Local lore has it that the our common Dove Orchids flower ten days before rain. It is approximately correct on all points.
Just so we know what we’re talking about, here is the flower:

The flowers are quite small, about 5 cm across, but are abundant and have a lovely scent. Sometimes we walk into the garden, take a deep breath and realise the orchids are out before we see them. The flowers do only last for a couple of days, unfortunately, but they are very pretty for that time. Between flowerings, the plant is easily overlooked – a messy tangle of stems, roots and leaves, especially if it has been there for a while. The dull green leaves are 6 – 7 cm long and 2 – 2.5 cm wide.

Now, about all those partial truths:
- Dove orchids are not quite local. They are native to a broad area of southern Asia (from India, Malaysia, Indonesia and Vietnam to the Phillipines and China) but not, apparently, northern Australia. New Guinea and Christmas Island, yes; Australian mainland, no. But they are well established in gardens around Townsville, growing and propagating happily with no attention at all. If wouldn’t surprise me if they have gone feral along our tropical coast.
- ‘Dove orchid’ is the only common name used for them locally, and it is quite appropriate because the buds are shaped like little white birds; some people see a resemblance between the open blossom and a dove in flight, too. But ‘Dove Orchid’ is used for a quite different flower in Central America and some sources call ours the ‘Pigeon Orchid’. The scientific name is unambiguous, of course: Dendrobium crumenatum.

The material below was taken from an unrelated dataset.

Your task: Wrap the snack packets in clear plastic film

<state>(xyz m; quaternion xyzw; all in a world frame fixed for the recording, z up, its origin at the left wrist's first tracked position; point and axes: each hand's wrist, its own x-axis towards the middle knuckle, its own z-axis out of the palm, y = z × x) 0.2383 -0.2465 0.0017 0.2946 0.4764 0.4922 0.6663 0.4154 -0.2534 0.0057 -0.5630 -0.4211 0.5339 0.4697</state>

- How could a plant ‘know’ that it is going to rain? It can’t, of course. We thought for a long time that our orchids were responding to an increase in humidity but it turns out that flowering is triggered by a sudden drop in temperature (Orchids Wiki suggests ‘at least 5.5 C’ is needed) and all the flowers will open together nine days later, not ten, according to my sources. The temperature drop often precedes the onset of rain, so once again, a partial truth.
All of our dove orchids – four clumps of them in various trees and shrubs – flowered together last Friday. Let’s see if it pours rain tomorrow or Monday!
Friday 11 November: the results are …
Townsville got 3.8 mm of rain on Monday 7th, none at all in the week before that day and none in the following two days, according to the BoM stats.
The Monday was the tenth day after the orchids flowered, so it looks like local lore is vindicated. On the other hand, those rainfall figures are for the airport and we may not have had even that much of a shower – and 3.8 mm hardly qualifies as ‘rain’ anyway!
In the immortal words of the last paragraph of every scientific paper written in the last fifty years, ‘more research is required.’